Draymond reflects on GP2’s journey, ‘honored’ to present ring originally appeared on NBC Sports Bayarea
Draymond Green forever will remember Gary Payton II coming up to him after a five-point loss to the Boston Celtics at TD Garden on April 17, 2021, and thanking him. Green was confused at the time, and smiles at the memory now.
Payton’s 10-day contract was coming to an end, thinking the same would be said for his time with the Warriors. Two of the team’s biggest stars made sure that didn’t happen. Green and Steph Curry pushed for Payton to stay with the team the rest of the season. Little did they know that Payton would end up being a key piece to bringing a Warriors championship back to The Bay.
The way Payton did so wasn’t an easy road, though. It never has been for his NBA career.
“It wasn’t quite done,” Green said Friday to reporters after Warriors shootaround, hours before the Warriors take on Payton’s Portland Trail Blazers at Chase Center. “He did that, played well and then had to come back and go through summer league and do all of that just to make the team.
“Spent all of training camp hurt. Plays one game and makes the team. And the rest is history.”

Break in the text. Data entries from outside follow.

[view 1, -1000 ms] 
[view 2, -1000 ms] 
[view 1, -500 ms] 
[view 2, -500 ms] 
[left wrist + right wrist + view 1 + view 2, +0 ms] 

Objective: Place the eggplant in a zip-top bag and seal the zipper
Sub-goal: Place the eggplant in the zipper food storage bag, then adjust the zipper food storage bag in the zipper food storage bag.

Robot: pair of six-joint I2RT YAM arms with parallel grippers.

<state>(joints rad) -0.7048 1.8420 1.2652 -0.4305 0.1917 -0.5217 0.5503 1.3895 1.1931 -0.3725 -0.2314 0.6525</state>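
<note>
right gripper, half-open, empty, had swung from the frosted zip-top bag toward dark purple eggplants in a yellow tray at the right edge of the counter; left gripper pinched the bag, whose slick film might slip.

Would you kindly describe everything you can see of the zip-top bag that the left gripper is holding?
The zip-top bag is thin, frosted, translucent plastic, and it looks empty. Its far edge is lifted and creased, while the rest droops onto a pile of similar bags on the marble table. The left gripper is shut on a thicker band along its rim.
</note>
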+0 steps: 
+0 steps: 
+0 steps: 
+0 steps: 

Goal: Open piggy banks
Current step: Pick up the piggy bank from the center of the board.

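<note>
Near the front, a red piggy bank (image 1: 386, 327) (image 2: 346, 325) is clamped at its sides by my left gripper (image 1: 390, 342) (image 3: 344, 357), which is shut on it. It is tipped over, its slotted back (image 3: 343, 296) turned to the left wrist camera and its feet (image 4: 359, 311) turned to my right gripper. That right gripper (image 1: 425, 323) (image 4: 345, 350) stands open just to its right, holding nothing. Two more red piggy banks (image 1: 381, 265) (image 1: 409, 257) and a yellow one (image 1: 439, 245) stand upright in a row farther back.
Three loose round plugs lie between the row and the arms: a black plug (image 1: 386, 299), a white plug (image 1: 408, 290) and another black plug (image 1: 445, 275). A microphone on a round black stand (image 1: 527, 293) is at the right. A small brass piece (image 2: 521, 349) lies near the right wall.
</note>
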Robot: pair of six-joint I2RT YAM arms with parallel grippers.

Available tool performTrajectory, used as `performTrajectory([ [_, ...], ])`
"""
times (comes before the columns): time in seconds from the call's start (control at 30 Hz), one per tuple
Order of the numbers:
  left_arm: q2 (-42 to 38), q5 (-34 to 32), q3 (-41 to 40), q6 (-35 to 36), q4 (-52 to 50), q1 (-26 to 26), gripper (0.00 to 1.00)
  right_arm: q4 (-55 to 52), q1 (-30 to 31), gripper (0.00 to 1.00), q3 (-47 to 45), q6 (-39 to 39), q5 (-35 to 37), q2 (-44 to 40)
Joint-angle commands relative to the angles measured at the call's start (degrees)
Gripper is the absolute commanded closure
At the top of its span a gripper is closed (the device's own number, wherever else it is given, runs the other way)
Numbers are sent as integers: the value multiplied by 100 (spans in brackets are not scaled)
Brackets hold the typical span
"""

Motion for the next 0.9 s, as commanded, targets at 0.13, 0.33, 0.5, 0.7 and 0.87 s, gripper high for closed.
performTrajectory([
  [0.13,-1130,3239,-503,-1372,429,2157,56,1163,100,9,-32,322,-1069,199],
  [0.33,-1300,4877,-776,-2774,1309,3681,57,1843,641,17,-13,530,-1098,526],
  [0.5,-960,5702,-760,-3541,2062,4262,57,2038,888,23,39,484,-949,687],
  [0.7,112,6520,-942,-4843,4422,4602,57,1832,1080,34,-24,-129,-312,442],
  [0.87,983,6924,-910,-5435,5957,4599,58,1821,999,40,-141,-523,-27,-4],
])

There’s defying expectations, and then there’s doing what Payton did for the Warriors last season. The career journeyman ended up playing 71 regular-season games for the Warriors, and started 16. He was a defensive menace who immediately made an impact on that side of the ball when his number was called. What made him even more reliable was the way his offense grew.
In his one full season with the Warriors, Payton set a career high in points (7.1) while also shooting 61.6 percent from the field and 35.8 percent from 3-point range. He’s 6-foot-3 but played the dunker spot for the Warriors, and also could stretch the floor when called upon. Over 12 playoff games, Payton, as he guarded some of the top scorers in the game, 6.5 points, 3.1 rebounds, 1.3 assists and 1.2 steals per game while shooting 65.9 percent overall and 53.3 percent from deep.
That includes games after his miraculous comeback from a fractured left elbow as well.
But over the offseason, Payton found a new home. Though a handful of players and coaches pushed for Payton’s return, he was able to sign a life-changing contract with the Blazers worth more than $26 million — a figure the Warriors weren’t willing to match.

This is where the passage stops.